# WHAT THE EXERCISE ASKS
Repeat only the lines below from the one containing "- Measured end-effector" through the one containing "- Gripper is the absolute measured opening", inclusive, exactly as written.

|---|

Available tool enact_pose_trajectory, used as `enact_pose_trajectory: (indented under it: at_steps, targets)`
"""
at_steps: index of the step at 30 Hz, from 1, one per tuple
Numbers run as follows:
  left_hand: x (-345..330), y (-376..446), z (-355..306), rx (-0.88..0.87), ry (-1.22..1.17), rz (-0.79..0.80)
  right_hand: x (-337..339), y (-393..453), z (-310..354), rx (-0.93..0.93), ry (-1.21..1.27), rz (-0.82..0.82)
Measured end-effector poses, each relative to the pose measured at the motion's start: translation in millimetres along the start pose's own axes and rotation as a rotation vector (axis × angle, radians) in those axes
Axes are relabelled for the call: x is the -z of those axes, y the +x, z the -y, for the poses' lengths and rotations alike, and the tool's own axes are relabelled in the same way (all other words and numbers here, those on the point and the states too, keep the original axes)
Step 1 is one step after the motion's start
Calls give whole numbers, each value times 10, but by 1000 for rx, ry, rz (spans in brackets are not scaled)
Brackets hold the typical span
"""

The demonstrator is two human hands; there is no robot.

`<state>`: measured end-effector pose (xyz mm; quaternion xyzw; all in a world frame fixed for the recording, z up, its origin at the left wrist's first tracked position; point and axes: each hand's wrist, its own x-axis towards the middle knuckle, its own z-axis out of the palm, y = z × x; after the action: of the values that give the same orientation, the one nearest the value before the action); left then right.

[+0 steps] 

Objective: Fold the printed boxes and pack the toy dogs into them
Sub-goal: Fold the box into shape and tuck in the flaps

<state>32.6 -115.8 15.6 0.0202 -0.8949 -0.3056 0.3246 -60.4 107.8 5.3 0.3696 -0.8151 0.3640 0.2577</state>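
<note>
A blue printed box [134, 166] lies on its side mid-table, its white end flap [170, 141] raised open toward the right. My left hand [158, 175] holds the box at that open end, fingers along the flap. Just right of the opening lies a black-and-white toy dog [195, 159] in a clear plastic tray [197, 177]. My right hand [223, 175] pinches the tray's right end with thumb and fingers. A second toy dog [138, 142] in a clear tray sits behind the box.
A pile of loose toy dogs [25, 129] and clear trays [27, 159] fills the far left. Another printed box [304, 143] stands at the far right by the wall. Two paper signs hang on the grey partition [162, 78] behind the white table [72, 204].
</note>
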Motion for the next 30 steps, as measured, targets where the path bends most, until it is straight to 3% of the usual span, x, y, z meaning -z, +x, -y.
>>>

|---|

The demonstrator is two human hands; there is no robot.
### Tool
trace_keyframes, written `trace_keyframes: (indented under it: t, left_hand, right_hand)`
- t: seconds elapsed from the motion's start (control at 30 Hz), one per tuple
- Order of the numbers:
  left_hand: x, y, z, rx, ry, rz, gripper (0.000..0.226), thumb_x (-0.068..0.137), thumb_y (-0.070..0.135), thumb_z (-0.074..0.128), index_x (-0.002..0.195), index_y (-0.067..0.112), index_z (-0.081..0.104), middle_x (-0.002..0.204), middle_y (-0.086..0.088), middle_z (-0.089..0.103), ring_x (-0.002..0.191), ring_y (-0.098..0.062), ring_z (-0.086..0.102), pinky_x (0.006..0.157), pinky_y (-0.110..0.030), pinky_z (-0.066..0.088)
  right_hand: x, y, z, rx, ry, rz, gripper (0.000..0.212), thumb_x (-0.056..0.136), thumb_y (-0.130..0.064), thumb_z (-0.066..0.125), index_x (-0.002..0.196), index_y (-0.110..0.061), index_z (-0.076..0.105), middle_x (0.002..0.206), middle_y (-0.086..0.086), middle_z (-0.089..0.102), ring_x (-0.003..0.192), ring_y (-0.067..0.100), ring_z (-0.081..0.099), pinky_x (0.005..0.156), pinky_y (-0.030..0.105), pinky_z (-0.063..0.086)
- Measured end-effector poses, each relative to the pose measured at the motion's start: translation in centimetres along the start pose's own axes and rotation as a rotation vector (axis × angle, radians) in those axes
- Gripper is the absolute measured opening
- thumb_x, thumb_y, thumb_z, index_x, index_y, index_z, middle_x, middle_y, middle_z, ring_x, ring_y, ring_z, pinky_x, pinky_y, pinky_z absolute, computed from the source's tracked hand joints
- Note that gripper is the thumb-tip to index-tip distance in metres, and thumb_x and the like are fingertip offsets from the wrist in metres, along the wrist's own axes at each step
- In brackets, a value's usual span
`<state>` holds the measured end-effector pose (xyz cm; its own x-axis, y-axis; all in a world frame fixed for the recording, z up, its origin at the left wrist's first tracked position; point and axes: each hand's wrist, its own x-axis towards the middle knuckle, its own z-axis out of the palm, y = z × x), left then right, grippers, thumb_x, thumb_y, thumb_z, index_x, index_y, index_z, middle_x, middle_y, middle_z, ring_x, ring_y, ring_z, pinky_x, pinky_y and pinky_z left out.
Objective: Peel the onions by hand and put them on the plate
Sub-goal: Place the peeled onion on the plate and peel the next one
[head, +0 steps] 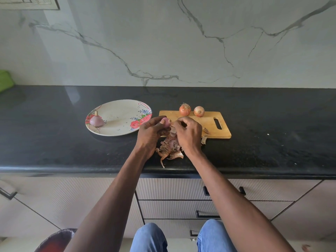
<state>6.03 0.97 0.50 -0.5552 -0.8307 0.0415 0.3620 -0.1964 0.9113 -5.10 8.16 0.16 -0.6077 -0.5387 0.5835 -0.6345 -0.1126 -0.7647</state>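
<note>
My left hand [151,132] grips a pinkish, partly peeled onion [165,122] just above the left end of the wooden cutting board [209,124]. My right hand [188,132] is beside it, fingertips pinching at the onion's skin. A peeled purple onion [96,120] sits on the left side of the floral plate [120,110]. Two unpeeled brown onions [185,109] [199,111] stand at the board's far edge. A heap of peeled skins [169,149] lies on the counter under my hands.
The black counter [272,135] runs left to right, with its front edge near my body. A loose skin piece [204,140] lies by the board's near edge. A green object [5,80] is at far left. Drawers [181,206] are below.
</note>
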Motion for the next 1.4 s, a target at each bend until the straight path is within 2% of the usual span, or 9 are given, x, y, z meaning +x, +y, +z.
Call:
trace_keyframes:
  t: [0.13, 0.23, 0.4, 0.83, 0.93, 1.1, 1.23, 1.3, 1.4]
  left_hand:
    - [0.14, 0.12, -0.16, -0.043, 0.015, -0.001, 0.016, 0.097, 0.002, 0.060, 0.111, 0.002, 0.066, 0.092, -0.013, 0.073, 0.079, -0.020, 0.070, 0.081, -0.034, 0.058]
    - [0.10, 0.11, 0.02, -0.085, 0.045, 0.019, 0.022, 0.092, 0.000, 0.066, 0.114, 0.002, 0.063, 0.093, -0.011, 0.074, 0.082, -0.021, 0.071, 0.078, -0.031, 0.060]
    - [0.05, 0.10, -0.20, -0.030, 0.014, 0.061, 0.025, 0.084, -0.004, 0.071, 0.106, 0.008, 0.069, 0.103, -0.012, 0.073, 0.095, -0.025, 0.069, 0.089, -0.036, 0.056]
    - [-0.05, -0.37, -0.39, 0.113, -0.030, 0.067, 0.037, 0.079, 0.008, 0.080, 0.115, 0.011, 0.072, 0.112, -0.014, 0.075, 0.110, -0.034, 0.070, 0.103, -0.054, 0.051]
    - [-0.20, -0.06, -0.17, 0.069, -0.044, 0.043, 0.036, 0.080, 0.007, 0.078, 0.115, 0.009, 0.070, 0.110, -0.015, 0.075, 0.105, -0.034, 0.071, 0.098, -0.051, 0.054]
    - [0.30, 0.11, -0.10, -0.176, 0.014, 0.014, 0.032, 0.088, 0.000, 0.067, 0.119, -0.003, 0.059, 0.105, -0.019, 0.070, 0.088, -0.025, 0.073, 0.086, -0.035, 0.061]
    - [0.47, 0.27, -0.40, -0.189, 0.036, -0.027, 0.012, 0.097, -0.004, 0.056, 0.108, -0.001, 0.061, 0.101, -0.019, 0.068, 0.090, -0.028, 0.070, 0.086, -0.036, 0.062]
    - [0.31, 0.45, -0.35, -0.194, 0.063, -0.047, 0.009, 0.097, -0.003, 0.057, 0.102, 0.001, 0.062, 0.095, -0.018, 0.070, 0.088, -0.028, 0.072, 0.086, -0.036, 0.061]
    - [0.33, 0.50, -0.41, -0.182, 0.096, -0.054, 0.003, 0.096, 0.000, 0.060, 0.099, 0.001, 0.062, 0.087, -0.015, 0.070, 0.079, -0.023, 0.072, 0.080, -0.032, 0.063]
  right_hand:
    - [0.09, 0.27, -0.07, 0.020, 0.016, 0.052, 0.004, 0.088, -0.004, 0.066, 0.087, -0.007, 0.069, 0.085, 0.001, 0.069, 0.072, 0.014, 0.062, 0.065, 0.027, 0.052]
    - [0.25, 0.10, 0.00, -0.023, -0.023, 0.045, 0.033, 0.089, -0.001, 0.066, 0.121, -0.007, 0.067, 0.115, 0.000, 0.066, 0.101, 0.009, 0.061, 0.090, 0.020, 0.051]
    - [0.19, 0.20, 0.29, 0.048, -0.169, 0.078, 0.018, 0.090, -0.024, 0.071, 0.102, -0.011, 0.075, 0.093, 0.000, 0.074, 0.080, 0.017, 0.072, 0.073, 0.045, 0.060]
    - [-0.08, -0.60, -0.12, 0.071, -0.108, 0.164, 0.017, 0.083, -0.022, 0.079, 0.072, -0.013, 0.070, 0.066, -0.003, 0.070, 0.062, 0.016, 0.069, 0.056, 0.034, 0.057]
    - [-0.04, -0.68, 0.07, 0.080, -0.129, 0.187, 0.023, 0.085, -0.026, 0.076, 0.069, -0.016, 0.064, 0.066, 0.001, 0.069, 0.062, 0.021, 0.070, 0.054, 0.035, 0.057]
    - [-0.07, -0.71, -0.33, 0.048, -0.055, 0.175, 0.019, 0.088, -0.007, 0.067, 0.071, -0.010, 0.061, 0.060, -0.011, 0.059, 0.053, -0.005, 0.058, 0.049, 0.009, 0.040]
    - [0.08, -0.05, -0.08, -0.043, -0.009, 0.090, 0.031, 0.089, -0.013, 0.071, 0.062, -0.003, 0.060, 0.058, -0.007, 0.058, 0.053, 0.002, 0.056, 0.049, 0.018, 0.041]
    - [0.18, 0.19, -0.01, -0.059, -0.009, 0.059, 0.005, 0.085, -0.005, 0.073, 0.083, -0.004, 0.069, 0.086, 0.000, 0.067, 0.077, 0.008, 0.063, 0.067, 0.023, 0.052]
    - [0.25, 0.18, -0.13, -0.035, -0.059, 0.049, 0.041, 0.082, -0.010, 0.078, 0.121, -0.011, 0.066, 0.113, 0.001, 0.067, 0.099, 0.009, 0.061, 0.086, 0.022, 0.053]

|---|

# FINISHED EXERCISE
- Measured end-effector poses, each relative to the pose measured at the motion's start: translation in centimetres along the start pose's own axes and rotation as a rotation vector (axis × angle, radians) in those axes
- Gripper is the absolute measured opening

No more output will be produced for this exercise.